*TASK DETAILS*
When you copy the material, keep each line exactly as it appears.

======== DATA PROVIDED

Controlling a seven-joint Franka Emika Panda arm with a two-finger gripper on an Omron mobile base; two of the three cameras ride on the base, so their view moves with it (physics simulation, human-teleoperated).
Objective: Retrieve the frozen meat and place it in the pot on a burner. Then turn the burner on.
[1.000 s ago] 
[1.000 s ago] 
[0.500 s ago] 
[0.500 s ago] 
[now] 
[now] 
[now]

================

*ANSWER*
Controlling a seven-joint Franka Emika Panda arm with a two-finger gripper on an Omron mobile base; two of the three cameras ride on the base, so their view moves with it (physics simulation, human-teleoperated).
Objective: Retrieve the frozen meat and place it in the pot on a burner. Then turn the burner on.
[1.000 s ago] 
[1.000 s ago] 
[0.500 s ago] 
[0.500 s ago] 
[now] 
[now] 
[now]

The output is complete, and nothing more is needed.